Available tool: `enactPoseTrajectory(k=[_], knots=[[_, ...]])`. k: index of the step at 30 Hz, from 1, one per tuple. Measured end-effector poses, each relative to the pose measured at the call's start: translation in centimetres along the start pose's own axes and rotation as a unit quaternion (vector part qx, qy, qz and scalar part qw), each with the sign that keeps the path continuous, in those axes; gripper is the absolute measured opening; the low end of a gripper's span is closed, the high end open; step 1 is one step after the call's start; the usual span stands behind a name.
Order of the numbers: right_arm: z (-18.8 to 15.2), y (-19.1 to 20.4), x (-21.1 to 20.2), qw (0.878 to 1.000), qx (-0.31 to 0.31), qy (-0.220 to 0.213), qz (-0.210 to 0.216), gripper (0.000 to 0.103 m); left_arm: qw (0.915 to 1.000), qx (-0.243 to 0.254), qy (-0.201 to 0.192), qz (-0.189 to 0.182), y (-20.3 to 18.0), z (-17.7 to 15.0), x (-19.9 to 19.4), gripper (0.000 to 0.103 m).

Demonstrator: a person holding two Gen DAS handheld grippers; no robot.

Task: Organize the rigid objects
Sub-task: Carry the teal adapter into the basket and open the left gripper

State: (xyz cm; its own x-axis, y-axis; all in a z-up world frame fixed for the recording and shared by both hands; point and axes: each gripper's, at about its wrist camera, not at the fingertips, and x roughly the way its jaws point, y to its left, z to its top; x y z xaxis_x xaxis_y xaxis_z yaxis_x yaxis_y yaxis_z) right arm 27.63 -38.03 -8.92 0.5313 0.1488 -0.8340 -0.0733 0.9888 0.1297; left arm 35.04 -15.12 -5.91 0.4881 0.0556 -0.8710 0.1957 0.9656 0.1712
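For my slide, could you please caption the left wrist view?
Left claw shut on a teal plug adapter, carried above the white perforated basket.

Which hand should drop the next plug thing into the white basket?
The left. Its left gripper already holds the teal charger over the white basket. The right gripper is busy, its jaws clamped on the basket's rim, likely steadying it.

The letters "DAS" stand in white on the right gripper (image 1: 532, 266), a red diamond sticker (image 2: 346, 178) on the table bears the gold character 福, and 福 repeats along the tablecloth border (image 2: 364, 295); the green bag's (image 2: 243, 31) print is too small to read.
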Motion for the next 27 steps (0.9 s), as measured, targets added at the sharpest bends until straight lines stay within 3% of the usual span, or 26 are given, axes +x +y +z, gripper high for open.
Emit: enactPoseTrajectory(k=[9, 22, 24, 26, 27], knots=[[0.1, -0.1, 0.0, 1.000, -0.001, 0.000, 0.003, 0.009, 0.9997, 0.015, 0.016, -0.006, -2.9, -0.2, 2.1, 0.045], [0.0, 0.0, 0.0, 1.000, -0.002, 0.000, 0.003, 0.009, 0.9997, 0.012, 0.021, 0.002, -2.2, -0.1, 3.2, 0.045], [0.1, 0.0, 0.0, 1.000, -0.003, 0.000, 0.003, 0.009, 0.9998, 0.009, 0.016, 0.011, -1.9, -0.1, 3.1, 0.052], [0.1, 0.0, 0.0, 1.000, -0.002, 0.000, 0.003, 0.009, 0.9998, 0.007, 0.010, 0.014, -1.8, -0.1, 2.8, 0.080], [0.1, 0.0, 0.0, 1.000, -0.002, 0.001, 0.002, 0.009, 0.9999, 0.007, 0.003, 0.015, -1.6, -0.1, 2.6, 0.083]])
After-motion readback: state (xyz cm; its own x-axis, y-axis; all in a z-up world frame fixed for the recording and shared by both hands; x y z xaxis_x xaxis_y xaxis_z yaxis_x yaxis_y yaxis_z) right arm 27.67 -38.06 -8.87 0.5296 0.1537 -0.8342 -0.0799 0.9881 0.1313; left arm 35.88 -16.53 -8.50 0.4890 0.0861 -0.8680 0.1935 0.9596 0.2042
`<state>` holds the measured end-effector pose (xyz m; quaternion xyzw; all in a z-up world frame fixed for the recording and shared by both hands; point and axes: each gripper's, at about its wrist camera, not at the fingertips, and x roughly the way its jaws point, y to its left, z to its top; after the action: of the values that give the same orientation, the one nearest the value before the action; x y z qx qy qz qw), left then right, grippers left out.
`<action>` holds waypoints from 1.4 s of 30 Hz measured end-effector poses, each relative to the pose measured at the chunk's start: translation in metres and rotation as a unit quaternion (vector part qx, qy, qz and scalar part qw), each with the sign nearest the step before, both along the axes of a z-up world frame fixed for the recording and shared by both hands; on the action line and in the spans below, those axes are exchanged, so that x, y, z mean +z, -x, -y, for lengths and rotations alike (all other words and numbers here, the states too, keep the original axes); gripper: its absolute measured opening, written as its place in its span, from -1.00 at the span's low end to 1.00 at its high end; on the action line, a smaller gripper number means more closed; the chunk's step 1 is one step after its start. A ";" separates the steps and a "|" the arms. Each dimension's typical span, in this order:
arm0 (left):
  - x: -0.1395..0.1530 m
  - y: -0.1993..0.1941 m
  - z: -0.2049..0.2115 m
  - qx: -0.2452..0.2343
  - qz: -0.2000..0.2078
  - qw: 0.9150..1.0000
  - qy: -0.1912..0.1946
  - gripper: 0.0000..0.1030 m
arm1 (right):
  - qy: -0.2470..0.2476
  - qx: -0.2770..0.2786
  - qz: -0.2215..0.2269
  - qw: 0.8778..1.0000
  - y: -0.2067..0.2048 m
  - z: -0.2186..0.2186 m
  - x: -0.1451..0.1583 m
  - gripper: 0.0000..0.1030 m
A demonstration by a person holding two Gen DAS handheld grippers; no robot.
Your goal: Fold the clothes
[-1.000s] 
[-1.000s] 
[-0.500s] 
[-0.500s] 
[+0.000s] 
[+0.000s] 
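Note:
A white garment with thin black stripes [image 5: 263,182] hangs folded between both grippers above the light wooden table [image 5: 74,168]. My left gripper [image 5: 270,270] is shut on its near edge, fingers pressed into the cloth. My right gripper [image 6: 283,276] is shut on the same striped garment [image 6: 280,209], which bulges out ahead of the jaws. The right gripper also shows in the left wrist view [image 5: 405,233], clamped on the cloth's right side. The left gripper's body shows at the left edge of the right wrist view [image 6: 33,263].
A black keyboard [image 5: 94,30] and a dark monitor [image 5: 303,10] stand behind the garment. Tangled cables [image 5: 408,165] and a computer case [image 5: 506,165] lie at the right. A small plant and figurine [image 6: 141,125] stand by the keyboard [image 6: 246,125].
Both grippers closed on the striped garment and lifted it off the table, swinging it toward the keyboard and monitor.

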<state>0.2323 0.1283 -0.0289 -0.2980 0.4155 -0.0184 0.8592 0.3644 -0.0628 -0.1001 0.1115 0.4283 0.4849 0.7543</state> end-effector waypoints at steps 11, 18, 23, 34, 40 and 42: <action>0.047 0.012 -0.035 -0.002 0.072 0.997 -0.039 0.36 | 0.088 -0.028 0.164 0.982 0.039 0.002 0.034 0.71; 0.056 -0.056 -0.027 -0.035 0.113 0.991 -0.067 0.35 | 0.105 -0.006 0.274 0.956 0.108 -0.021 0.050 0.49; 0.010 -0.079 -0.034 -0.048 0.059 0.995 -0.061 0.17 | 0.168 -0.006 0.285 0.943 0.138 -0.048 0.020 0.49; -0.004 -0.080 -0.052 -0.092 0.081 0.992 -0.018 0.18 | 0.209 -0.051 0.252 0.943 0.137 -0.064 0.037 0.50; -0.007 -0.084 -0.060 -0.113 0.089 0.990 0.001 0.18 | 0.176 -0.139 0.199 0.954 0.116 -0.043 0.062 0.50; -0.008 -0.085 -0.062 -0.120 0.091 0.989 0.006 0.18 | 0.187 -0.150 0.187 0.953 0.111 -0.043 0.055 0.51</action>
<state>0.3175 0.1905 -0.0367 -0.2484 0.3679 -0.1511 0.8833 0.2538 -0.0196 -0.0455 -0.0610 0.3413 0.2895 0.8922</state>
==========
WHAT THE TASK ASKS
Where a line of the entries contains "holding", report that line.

WRITTEN SOLUTION
Demonstrator: a person holding two Gen DAS handheld grippers; no robot.
A demonstration by a person holding two Gen DAS handheld grippers; no robot.

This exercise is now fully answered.